In synagogue over the last two days of Rosh Hashanah, I was struck by a passage that I never really noticed in previous years. It’s from Zikhronot, the prayers or verses of remembrance in the Musaf Amidah that we recite on the holiday:
You remember the deeds of the world and You are mindful of Your creatures since the beginning of time.
Before You stands revealed all that is hidden, and every mystery from the moment of creation.
Nothing is forgotten in Your awe-inspiring presence, nothing concealed from Your gaze;
You remember every deed, and nothing in creation can be hidden from You.
Everything is revealed and known to You, Adonai our God; You see to the end of time.
It is You who established a rite of remembrance, to take account of every being, every soul, to recall the multitude of deeds, and call to mind countless creations.
That image a God that remembers every being that has ever lived—and every deed that’s ever been done—since the beginning of time, reminded me of two passages in Hannah Arendt’s Eichmann in Jerusalem, which serve as bookends of the text.
The first has to do with Eichmann. One of Arendt’s most puzzling complaints throughout the book is that Eichmann repeatedly forgot or got wrong critical facts about his involvement in the Holocaust. She keeps coming back to his faulty memory, almost as if his forgetfulness were of equal stature with his other crimes, a crime unto itself.
She seems weirdly puzzled and even more weirdly outraged by his lapses of memory. The lapses, after all, seem perfectly explicable as convenient stories Eichmann told in order to save his life. And regardless of their explanation, don’t they pale in comparison to the mounting detail of his involvement in the mass murder of the Jews? Why is Arendt so fixated on them?
As she narrates Eichmann’s slow ascension in the Nazi chain of command, her animus for his terrible memory reaches a climax, when she recounts in chapter five his testimony to Israeli interrogators about a trip he made to Bratislava in 1942:
What he remembered was that he was there as the guest of Sano Mach, Minister of the Interior in the German-established Slovakian puppet government….Eichmann remembered this because it was unusual for him to receive social invitations from members of governments; it was an honor. Mach, as Eichmann recalled, was a nice, easygoing fellow who invited him to bowl with him. Did he really have no other business in Bratislava in the middle of the war than to go bowling with the Minister of the Interior?
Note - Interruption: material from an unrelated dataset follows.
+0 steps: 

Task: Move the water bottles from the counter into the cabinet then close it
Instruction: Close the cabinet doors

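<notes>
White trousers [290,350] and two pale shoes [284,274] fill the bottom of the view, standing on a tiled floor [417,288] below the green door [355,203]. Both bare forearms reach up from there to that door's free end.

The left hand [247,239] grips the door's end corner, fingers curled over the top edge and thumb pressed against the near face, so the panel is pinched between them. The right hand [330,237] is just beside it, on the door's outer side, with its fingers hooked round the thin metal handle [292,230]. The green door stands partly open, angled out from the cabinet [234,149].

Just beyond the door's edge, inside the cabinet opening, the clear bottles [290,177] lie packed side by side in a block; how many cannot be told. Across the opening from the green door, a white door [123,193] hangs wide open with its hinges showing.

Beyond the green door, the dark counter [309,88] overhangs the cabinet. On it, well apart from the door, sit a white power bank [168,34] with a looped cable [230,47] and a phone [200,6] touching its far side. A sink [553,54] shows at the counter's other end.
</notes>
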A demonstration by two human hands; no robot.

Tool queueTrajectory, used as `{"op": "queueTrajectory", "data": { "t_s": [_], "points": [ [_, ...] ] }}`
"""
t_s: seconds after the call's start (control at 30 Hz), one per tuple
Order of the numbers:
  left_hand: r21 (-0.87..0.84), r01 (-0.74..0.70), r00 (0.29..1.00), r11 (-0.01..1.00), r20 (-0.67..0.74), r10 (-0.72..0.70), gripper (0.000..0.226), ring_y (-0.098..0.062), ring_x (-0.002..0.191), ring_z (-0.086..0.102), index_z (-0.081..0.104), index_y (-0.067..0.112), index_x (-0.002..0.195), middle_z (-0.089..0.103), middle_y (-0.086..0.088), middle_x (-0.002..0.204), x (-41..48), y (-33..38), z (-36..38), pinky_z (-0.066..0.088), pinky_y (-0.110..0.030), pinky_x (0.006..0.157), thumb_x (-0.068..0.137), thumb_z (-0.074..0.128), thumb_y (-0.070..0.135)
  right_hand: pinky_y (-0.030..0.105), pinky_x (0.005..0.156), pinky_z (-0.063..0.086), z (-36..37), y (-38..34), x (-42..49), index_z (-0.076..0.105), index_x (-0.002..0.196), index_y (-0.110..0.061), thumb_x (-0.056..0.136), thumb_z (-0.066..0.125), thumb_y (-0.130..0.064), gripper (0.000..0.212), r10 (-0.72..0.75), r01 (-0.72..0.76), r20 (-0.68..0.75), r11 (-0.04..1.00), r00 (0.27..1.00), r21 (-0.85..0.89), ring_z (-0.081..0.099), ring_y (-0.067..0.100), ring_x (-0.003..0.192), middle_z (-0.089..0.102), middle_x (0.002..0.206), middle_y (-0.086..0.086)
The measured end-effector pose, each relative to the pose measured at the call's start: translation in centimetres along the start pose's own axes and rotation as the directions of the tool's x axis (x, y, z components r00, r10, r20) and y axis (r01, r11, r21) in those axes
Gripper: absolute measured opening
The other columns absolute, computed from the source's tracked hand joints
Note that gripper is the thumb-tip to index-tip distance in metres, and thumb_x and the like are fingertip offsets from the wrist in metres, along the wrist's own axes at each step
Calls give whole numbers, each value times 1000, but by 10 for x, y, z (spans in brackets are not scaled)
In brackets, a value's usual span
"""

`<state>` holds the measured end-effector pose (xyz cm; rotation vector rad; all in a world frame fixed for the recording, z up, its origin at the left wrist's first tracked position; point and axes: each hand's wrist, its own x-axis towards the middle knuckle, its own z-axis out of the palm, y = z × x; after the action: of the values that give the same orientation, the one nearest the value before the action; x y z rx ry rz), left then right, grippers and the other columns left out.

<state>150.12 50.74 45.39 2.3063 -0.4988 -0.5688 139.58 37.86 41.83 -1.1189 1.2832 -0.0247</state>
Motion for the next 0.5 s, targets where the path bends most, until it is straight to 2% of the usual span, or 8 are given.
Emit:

No, absolutely no other business; he remembered it all very well, how they bowled, and how drinks were served just before the news of the attempt on Heydrich’s life arrived. Four months and fifty-five tapes later, Captain Less, the Israeli examiner, came back to this point, and Eichmann told the same story in nearly identical words, adding that this day had been “unforgettable,” because his “superior had been assassinated.” This time, however, he was confronted with a document that said he had been sent to Bratislava to talk over “the current evacuation action against Jews from Slovakia.” He admitted his error at once: “Clear, clear, that was an order from Berlin, they did not send me there to go bowling.” Had he lied twice, with great consistency? Hardly. To evacuate and deport Jews had become routine business; what stuck in his mind was bowling…
The second passage occurs near the end of the book, in Arendt’s discussion of a German sergeant, Anton Schmidt, who gave Jewish partisans in Poland forged papers and military trucks. For five months in late 1941 and early 1942, Schmidt helped save Jews, expecting and receiving nothing in return, until he was arrested and killed by the Nazis.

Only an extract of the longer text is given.